* [WHAT IS BEING ASKED]
Below are entries; count each line that holds the word "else" and report the number without any other words.

Data excerpts
^^^^
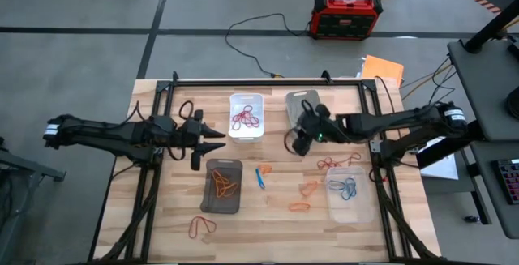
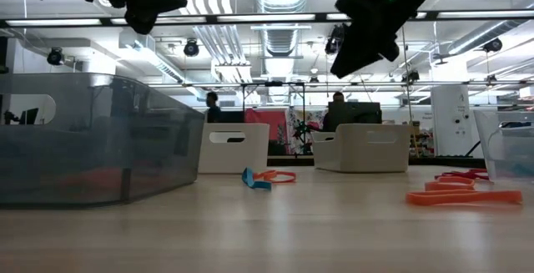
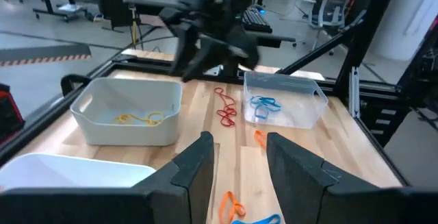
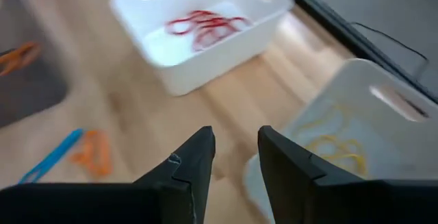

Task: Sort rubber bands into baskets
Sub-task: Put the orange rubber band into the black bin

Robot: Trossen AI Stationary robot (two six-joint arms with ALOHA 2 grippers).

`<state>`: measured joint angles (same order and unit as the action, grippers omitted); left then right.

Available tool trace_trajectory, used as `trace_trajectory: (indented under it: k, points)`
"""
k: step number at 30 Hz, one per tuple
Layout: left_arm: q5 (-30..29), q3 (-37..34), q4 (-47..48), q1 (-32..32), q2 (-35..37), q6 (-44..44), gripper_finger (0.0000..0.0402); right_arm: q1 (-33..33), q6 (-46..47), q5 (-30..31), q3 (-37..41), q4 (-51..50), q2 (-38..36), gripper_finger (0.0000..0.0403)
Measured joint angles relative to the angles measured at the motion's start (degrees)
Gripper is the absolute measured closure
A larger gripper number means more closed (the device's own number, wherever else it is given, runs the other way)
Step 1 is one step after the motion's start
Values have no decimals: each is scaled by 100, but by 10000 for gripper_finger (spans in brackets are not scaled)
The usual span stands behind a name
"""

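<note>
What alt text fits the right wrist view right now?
The right hand, open and empty, hovers at the edge of a light grey plastic basket holding yellowish-tan rubber bands. Beyond sits a white rectangular plastic basket of red rubber bands.

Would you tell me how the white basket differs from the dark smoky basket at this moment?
The white basket is opaque and holds red rubber bands; the dark smoky basket is translucent and holds orange rubber bands. The white basket sits nearer the table's far edge, the dark one nearer the front. Both are small rounded rectangular trays, untouched by either gripper.
</note>
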<state>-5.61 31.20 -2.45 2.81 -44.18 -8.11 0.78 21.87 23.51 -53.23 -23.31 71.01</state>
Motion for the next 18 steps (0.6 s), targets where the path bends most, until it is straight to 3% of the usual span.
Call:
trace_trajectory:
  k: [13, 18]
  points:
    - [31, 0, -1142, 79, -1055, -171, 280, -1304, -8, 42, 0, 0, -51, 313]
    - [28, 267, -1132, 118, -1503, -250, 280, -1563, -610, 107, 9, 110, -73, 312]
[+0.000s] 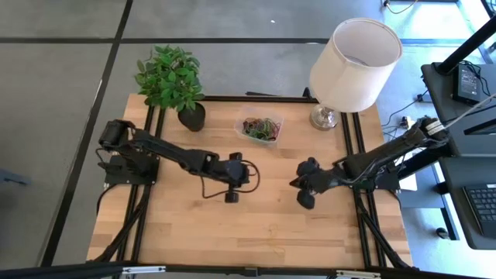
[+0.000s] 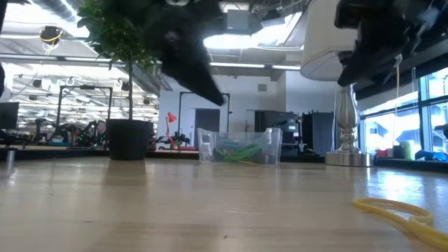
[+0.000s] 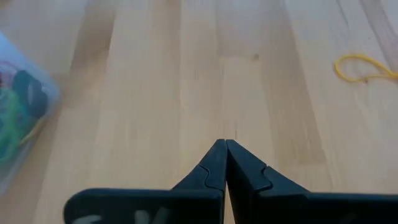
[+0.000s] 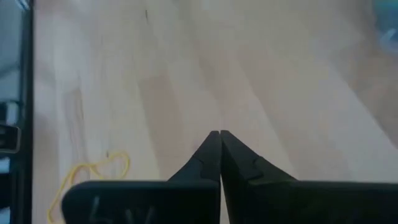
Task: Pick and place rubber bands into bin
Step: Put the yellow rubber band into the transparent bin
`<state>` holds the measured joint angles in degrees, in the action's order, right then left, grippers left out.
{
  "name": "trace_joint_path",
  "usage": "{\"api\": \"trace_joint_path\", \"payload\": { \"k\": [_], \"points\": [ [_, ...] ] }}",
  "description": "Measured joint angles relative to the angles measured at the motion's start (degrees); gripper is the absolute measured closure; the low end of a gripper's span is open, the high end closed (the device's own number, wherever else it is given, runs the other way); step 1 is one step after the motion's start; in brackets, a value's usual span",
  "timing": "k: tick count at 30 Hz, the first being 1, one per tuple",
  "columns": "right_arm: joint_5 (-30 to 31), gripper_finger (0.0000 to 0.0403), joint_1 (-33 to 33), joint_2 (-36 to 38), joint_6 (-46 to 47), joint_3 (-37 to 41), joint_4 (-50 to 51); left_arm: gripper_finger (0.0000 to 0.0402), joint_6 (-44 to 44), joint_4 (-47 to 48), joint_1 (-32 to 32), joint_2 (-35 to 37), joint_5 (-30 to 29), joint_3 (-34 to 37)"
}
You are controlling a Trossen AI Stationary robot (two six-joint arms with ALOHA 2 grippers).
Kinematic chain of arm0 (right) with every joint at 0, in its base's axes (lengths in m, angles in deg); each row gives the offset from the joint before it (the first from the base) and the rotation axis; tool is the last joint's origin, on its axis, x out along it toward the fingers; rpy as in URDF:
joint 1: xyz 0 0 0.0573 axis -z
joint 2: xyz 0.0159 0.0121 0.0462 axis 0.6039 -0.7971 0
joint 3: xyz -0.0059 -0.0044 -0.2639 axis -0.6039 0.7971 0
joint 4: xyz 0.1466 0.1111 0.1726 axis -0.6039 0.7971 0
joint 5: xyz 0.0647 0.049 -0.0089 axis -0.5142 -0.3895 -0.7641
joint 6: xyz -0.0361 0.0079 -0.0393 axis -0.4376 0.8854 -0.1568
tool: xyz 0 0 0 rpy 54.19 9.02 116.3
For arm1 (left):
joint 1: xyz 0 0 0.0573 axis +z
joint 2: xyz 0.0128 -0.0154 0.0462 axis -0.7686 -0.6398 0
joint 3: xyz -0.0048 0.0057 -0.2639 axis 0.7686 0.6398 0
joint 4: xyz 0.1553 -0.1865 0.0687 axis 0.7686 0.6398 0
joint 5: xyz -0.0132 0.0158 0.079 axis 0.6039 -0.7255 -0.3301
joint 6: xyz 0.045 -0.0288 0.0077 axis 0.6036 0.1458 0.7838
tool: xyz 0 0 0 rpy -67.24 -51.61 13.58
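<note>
While most rubber bands (image 1: 261,129) already lie in the bin (image 1: 273,139) at upper centre, both hands — left hand (image 3: 225,147), right hand (image 4: 219,137) — hover pinched shut, empty. A yellow band (image 2: 393,209) remains on the worktop (image 1: 263,221) at lower right; reaching it means opening first.

A clear plastic rectangular bin (image 1: 261,129) holds green, red and dark rubber bands (image 1: 260,128); a yellow rubber band loop (image 3: 362,67) lies on the pale striped wooden table (image 1: 256,217).
</note>
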<state>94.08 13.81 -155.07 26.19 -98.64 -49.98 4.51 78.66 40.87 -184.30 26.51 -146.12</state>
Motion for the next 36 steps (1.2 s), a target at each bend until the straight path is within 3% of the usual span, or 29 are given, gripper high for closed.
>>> {"api": "trace_joint_path", "payload": {
  "k": [6,12,19,26,36],
  "points": [
    [-0.8,0.0402,-3.4,-15.8,2.3,-15.9,10.5,0.0401,3.2,-3.5,1.5,10.6,0.8,10.0],
    [-8.0,0.0394,-4.4,-31.7,2.4,-30.6,21.4,0.0401,5.2,-3.9,2.8,22.7,1.4,20.8],
    [-15.0,0.0361,-4.6,-45.2,5.4,-39.9,24.0,0.04,6.2,-5.1,3.9,32.9,3.6,29.4],
    [-19.5,0.0334,-5.1,-50.4,10.3,-42.1,23.3,0.0399,6.6,-3.6,3.9,37.5,5.8,31.8],
    [-19.6,0.0352,-6.5,-53.0,13.5,-42.2,23.3,0.0399,6.6,-2.4,3.9,39.7,7.4,34.1]
  ]
}}
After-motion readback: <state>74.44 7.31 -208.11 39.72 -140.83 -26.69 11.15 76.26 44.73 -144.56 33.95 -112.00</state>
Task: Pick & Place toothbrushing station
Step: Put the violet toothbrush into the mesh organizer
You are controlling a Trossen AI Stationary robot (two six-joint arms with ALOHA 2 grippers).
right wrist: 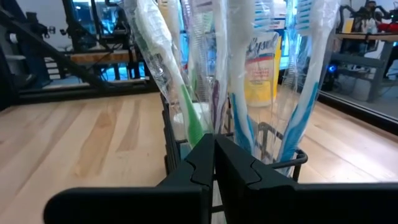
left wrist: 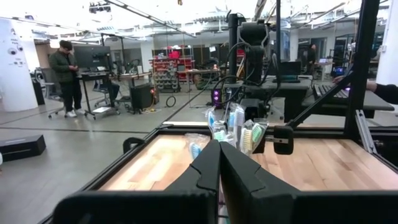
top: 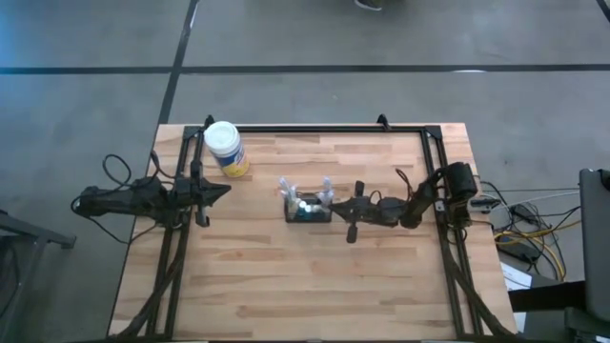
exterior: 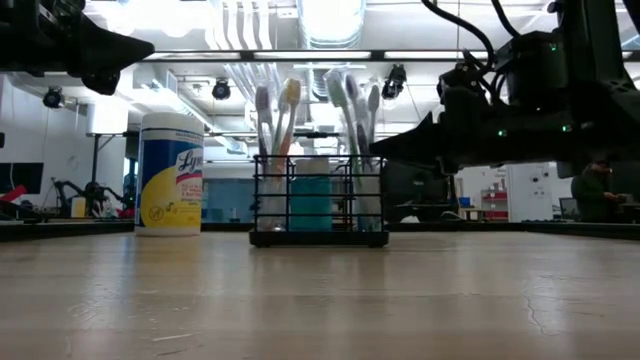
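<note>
Toothbrushes upright in black caddy, right hand pinched closed just beside it

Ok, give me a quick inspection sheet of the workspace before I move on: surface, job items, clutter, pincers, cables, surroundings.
Surface: pale wooden plank tabletop inside a black metal frame.
Job's things: small black wire toothbrush caddy at mid-table, upright, holding wrapped toothbrushes.
Clutter: white-capped, yellow-labelled round wipes canister standing near the far left corner.
Grippers: left pincer shut, waiting at the table's left edge; right pincer shut, fingertips right beside the caddy, not gripping it.
Cables: a loose bundle on the floor off the right side.
Surroundings: grey floor; lab benches and a standing person beyond the table.
</note>
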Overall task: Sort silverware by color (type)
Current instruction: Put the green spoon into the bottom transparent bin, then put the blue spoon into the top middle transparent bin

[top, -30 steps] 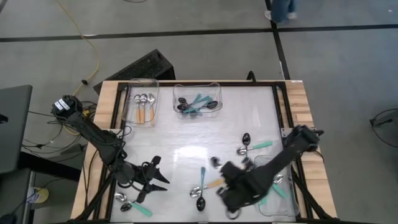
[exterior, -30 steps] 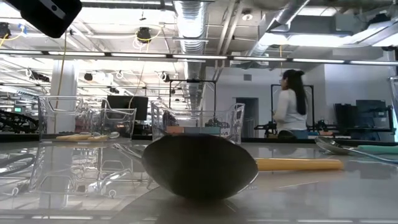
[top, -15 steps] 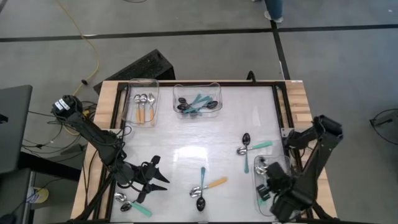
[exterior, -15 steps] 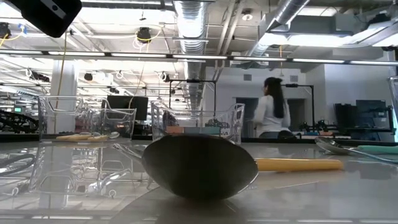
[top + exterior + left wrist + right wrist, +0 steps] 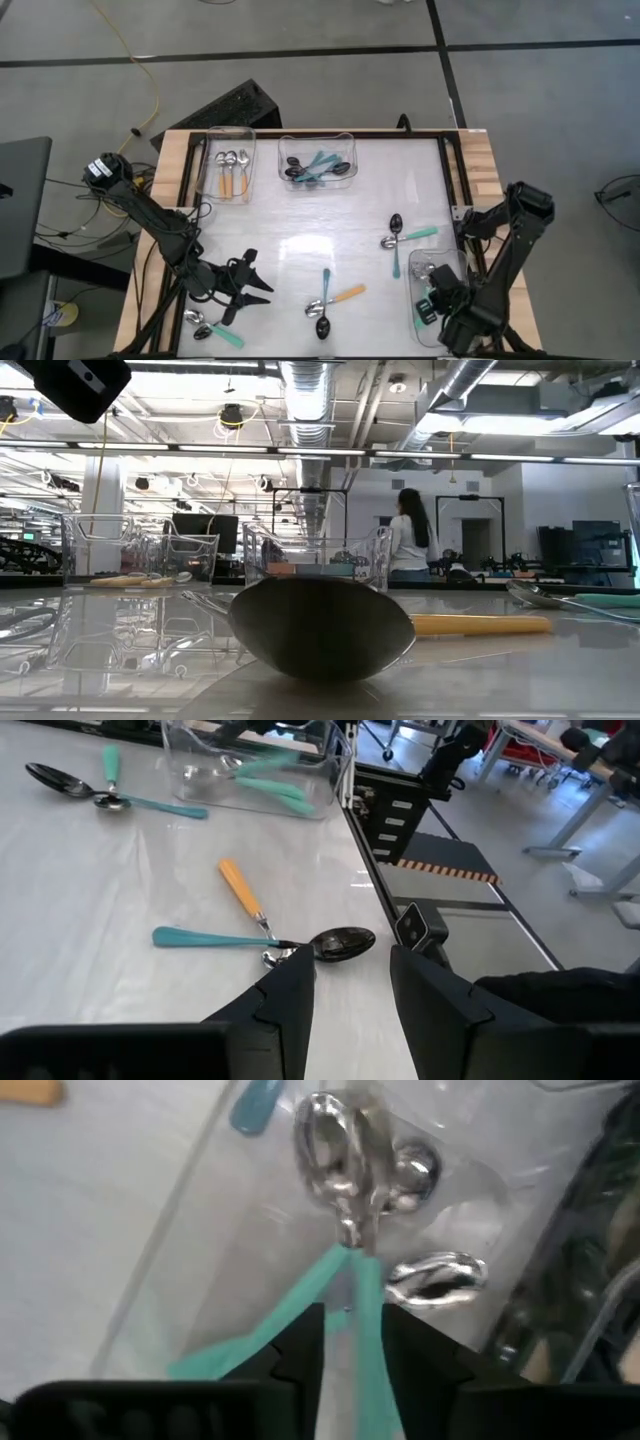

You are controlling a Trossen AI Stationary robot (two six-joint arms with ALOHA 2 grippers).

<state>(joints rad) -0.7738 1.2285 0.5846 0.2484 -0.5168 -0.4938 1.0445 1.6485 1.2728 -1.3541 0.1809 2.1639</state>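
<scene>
Across the worktop [image 5: 300, 205], sort looks roughly half done. Far-left bin [image 5: 228, 172] holds the orange-handled spoons [image 5: 231, 170]; far-centre bin [image 5: 318, 160] has dark-bowled teal-handled spoons [image 5: 320, 166]; near-right bin [image 5: 440, 300] has shiny-bowled teal-handled spoons [image 5: 345, 1190].

Still loose:
- pair right of centre [image 5: 400, 238], one dark, one shiny
- near-centre cluster [image 5: 328, 298]: teal, orange, dark-bowled
- near-left pair [image 5: 208, 328] beside the left arm

Right hand [image 5: 352, 1330] hangs over the near-right bin, fingers slightly apart with a teal handle [image 5: 300, 1310] lying between them; can't tell whether it grips the handle or has let go. Left hand [image 5: 348, 988] parked at near-left, fingers apart, holding nothing.

Versus a second ago: right arm has swung from near-centre worktop to the near-right bin. Loose spoons unmoved; left arm unmoved. Person in the room behind [image 5: 405, 542] has walked left.
</scene>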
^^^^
* [WRITTEN SOLUTION]
2